A global company specializing in label solutions and packaging services. The goal was to implement continuous improvement of demand forecasts for 100,000+ items aggregated at different levels at a yearly and monthly level for next 24 months existing on the SCM platform. ROBUSTNESS ISSUE - Every periodic data load on the platform disturbed the tweaked forecasts.MANUAL / NON_MODULAR - The SCM1 platform used by the client lacks the functionality to automate the forecast tweaking process.Hence, a need for automated forecast improvement solution was realised to make the demand planning process efficient and enable faster decision making.

Approach

Automated Forecast Tweaking.
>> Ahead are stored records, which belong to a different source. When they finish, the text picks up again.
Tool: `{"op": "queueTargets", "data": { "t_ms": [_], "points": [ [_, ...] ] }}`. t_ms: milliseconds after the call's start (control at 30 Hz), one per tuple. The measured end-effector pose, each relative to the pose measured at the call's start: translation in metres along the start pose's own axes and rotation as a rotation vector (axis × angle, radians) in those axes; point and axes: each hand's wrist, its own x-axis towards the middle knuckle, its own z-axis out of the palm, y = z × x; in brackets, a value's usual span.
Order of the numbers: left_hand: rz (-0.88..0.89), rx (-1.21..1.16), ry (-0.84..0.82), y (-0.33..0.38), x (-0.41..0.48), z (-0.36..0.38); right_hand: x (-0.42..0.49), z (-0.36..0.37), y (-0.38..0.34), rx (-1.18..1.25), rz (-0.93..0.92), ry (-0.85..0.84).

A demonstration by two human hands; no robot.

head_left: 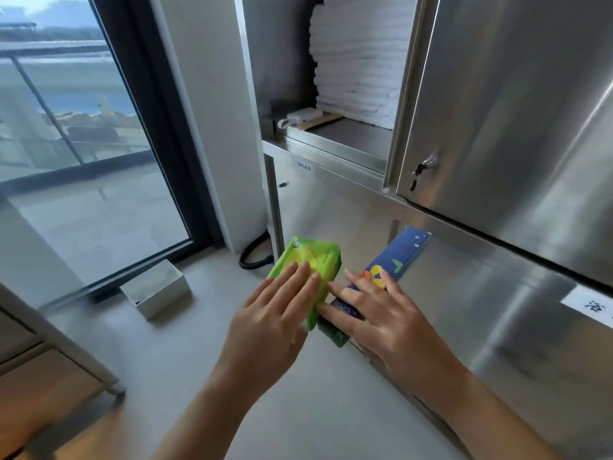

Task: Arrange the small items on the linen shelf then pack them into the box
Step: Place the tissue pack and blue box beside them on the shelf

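Note:
My left hand holds a bright green soft pack in the air, fingers laid flat over its top and the thumb hidden beneath. My right hand holds a long dark blue carton with an orange and yellow print, fingers spread across its near end. A dark green item shows under that hand, between the two packs. Both hands are in front of the steel cabinet, below the open linen shelf. A small open steel box stands on the floor to the left.
On the shelf, folded white linen is stacked beside a small white device with a cord. An open steel door with a key hangs at the right. A black hose lies by the cabinet's foot. A glass door fills the left.

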Motion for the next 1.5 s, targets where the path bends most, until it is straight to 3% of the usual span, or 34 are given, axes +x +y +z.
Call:
{"op": "queueTargets", "data": {
  "t_ms": [600, 900, 1500],
  "points": [
    [-0.003, -0.025, 0.021, -0.261, 0.076, 0.033, 0.215, 0.165, 0.034, 0.041, 0.024, 0.036],
    [0.007, -0.06, -0.011, -0.308, 0.129, 0.084, 0.244, 0.217, 0.096, 0.04, 0.065, -0.006],
    [0.088, -0.087, -0.067, -0.338, 0.321, 0.213, 0.27, 0.278, 0.31, -0.053, 0.127, 0.002]
  ]
}}
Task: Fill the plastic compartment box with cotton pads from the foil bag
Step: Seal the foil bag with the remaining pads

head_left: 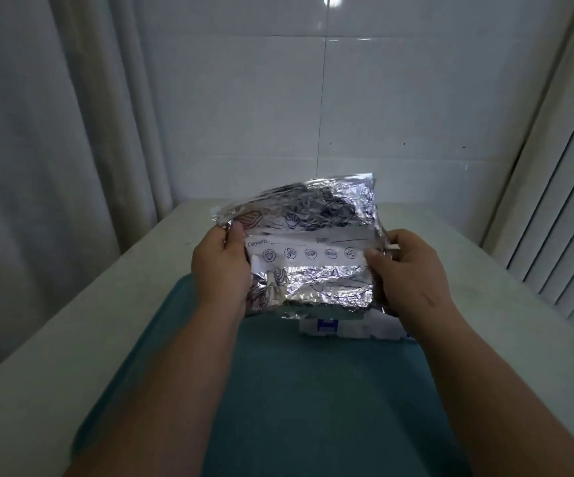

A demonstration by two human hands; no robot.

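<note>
A crinkled silver foil bag [307, 242] with blue shell drawings and a white label strip is held up above the table, its mouth pointing away from me. My left hand [221, 270] grips its left edge, thumb on the front. My right hand [406, 273] grips the right edge the same way. Just below the bag a white plastic box with a blue mark [347, 328] peeks out on the mat, mostly hidden behind the bag. No cotton pads are visible.
A teal mat [295, 390] covers the middle of a white table [72, 339]. A grey curtain [55, 132] hangs at the left, a white tiled wall stands behind, and white slatted blinds [560, 218] are at the right.
</note>
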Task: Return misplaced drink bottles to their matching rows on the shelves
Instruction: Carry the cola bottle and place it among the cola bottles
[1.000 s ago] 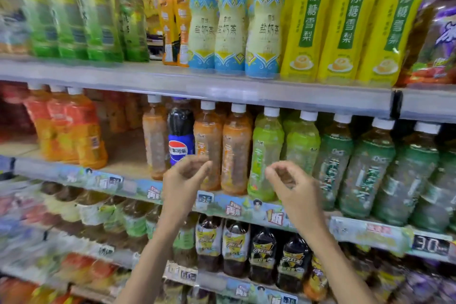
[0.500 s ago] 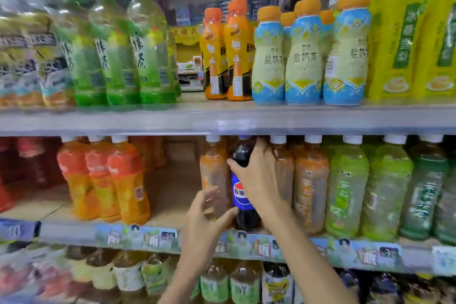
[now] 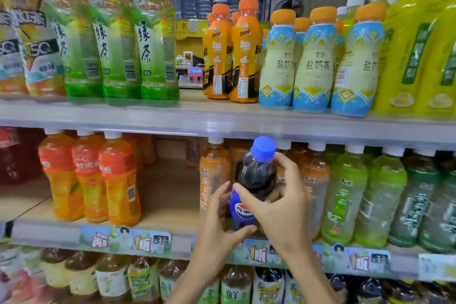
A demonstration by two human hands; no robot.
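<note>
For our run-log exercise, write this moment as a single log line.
step: removing misplaced cola bottle | left hand: gripping base | right hand: gripping upper body | location: middle shelf, amber tea row

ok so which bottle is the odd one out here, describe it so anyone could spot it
Look at the middle shelf, in the row of pale amber tea bottles with white caps. The cola bottle sits there, gripped by both hands, left and right. It alone has dark liquid, a blue cap and a blue label.

Lower half of cola bottle point(image 3: 256, 175) hidden behind right hand point(image 3: 278, 207) and left hand point(image 3: 219, 224). Left of it, far-left bottles point(image 3: 22, 39) blurred, labels unreadable, cut by frame edge.
</note>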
Clustering based models were built to cluster the forecasting model hyperparameters at different hierarchy levels. H-PARAM GROUPS - The clustering model can be dynamically tweaked to group the hyperparameters as per the business requirements. CLOUD INTEGRATION - The model was then Integrated to a cloud-based platform to automate the forecast improvement. DYNAMIC ACCURACY CHECK - The developed solution dynamically checks forecast accuracies at multiple hierarchy levels – brand/ category/location on a monthly basis after every data load.

Outcome

Reduced the no. of items requiring manual tweaking each week by 40%. Standardized approach to manual tweaks, minimizing subjectivity. Reduced total time taken by 2 weeks. Forecasts available for business use by Week 3, instead of Week 5. Improved Supply Chain Planning on account of above.